* **TASK STATEMENT**
Among the lines below, count those containing the word "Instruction". Give the number only.
━━━━━━━━
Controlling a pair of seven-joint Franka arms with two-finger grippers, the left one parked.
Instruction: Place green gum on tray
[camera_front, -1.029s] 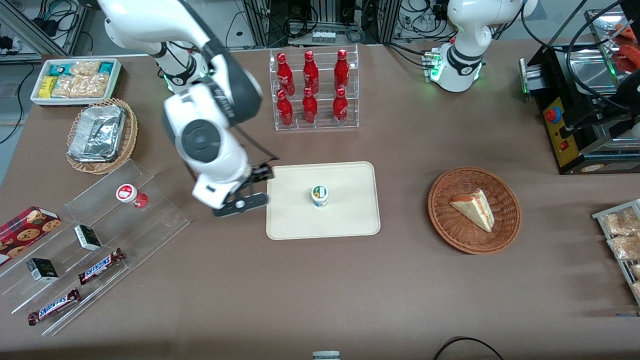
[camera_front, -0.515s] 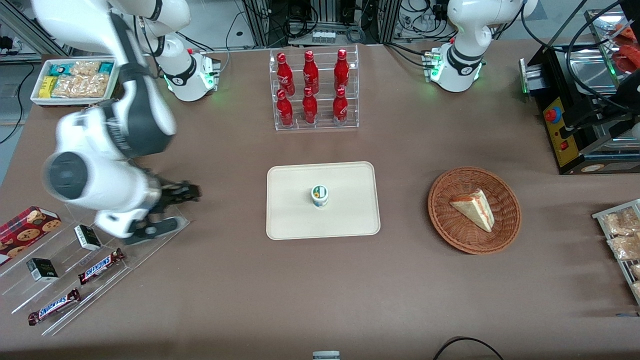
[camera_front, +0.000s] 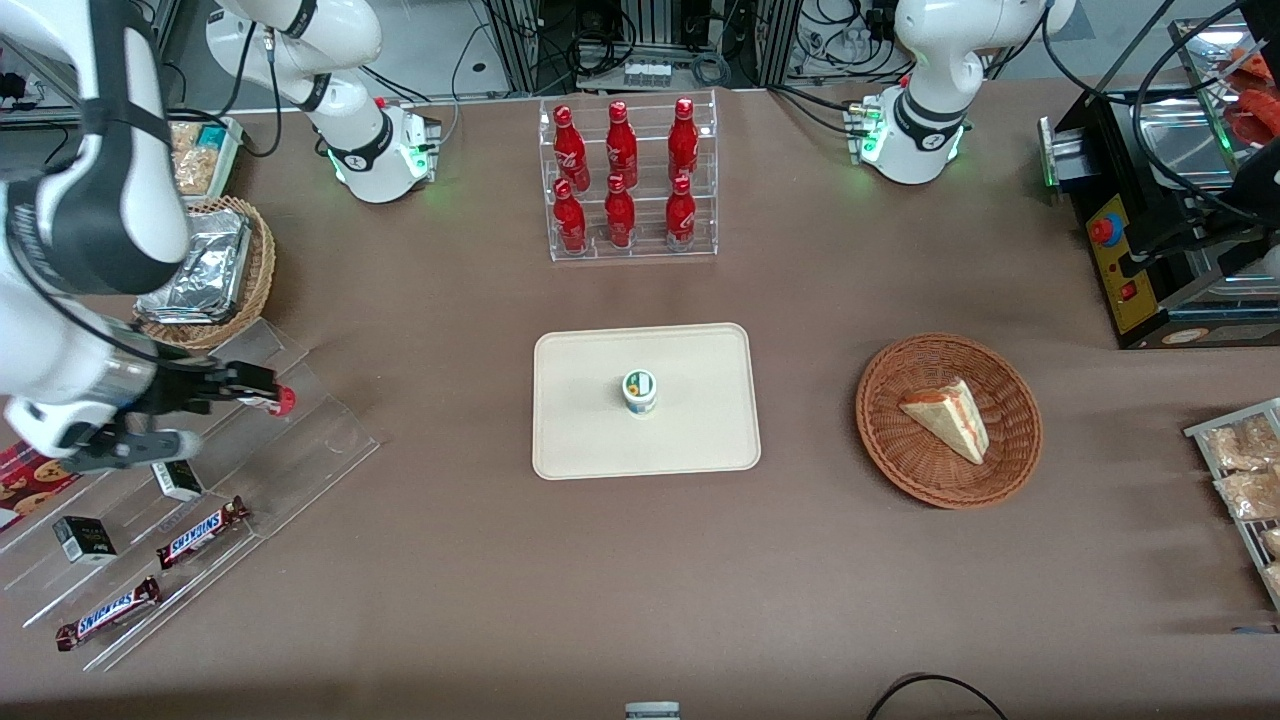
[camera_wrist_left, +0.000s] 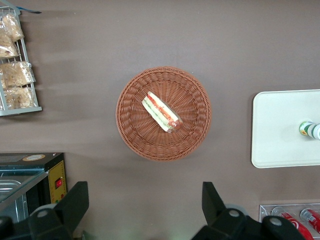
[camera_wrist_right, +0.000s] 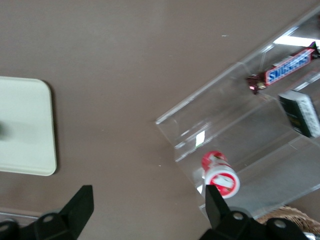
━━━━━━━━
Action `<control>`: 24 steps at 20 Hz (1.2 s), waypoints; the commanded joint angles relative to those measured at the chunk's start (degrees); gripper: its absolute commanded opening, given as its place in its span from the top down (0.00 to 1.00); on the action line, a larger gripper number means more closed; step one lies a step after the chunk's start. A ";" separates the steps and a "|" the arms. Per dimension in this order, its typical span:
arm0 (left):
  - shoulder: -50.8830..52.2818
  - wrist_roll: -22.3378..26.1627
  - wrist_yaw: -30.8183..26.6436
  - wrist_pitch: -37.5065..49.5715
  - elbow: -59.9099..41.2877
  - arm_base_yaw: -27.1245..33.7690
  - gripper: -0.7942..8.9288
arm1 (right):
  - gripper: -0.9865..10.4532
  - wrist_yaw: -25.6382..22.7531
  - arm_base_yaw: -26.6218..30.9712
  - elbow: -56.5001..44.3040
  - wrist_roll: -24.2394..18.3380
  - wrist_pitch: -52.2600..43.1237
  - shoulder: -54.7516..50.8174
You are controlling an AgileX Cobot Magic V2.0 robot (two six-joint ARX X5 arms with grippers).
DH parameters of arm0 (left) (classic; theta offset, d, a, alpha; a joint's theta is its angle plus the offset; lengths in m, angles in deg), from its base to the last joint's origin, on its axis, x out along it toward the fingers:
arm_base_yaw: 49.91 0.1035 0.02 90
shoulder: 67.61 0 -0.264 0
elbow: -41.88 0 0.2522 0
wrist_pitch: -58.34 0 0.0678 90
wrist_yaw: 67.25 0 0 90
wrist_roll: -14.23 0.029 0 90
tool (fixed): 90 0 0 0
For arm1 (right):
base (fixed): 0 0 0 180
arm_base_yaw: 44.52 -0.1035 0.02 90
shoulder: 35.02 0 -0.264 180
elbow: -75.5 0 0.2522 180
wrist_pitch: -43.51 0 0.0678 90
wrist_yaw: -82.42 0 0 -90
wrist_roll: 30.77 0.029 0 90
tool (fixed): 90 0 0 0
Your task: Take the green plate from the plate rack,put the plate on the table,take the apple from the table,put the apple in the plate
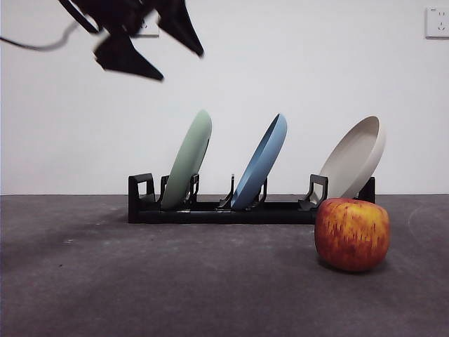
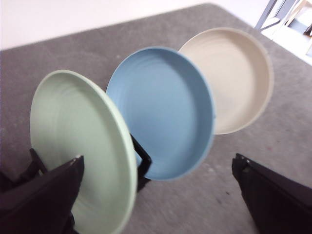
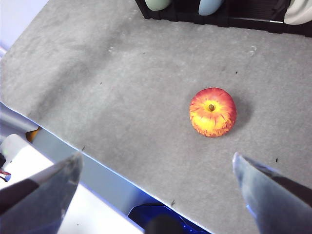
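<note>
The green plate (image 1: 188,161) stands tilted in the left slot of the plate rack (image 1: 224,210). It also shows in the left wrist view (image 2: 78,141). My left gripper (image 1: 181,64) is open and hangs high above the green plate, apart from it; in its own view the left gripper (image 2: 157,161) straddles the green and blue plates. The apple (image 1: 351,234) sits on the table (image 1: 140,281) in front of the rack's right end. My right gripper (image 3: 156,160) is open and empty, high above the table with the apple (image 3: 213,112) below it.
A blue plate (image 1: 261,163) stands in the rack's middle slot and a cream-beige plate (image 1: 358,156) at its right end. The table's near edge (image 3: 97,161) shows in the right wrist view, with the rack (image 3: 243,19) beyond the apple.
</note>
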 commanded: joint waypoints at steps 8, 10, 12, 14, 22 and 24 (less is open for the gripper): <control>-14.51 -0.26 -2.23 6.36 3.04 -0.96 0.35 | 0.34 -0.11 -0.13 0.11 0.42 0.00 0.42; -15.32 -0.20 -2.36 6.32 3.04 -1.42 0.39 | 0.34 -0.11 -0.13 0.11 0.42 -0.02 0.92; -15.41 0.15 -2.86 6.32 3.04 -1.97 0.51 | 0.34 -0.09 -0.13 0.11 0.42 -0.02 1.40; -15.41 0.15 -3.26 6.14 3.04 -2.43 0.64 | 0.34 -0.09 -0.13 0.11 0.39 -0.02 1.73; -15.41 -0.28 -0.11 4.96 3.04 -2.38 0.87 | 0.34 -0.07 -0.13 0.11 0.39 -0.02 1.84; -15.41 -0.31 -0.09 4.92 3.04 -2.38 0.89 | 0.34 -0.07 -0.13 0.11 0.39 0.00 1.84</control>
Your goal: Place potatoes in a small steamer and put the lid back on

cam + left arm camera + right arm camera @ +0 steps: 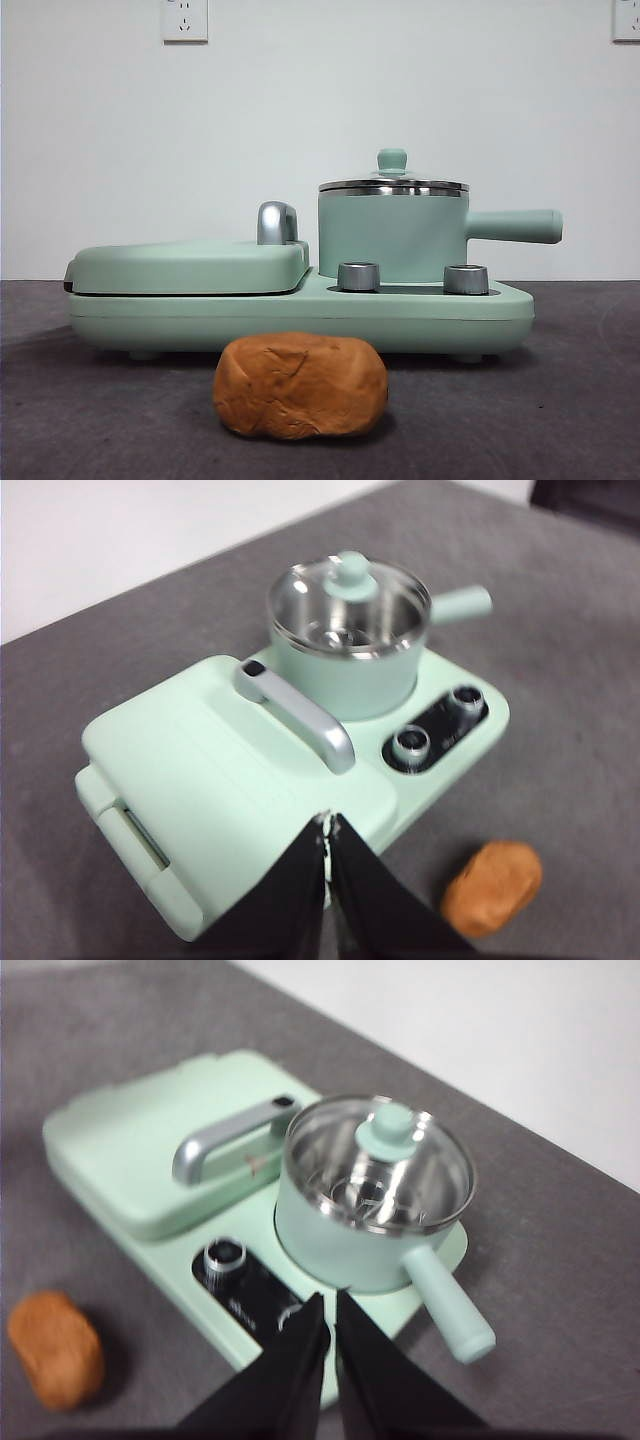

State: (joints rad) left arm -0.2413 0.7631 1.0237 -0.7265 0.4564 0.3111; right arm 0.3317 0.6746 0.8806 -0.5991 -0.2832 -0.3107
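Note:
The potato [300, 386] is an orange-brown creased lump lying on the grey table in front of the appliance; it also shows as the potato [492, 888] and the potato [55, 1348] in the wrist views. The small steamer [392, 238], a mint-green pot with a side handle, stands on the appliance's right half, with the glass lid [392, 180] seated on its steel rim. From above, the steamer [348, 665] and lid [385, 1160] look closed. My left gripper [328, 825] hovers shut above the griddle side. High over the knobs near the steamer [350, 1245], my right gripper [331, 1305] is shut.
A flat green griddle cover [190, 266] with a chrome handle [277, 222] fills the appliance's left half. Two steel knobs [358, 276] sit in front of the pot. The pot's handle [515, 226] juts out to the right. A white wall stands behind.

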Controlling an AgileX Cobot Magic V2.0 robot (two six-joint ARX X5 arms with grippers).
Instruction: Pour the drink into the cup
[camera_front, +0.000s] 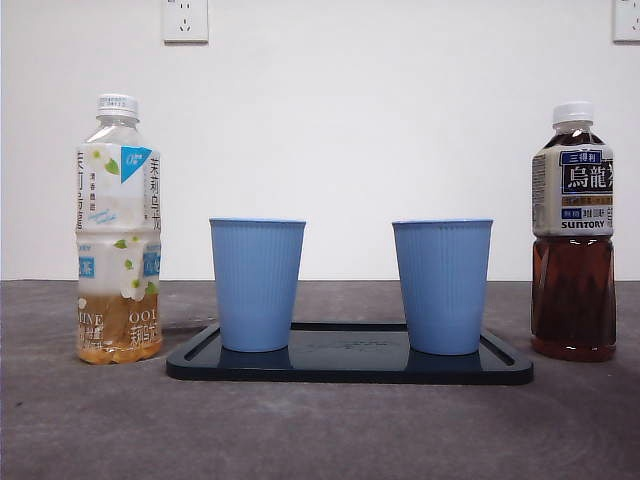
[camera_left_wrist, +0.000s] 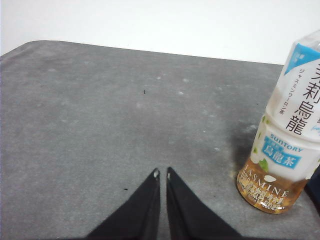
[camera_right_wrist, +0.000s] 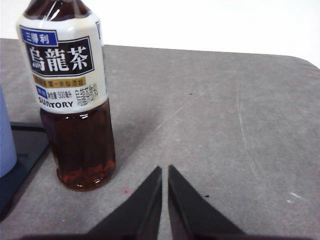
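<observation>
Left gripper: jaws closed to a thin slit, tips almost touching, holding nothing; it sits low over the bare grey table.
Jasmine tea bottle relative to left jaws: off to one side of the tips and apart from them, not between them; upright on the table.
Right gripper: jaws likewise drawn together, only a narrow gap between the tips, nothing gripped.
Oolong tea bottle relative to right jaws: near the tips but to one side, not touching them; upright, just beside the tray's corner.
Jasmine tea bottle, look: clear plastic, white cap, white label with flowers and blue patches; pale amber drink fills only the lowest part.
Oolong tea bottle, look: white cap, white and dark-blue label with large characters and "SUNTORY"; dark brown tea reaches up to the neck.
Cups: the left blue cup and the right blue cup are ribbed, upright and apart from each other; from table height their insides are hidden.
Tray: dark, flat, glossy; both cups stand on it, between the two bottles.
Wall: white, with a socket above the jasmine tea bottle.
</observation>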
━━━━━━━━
* **RESPONSE BELOW**
2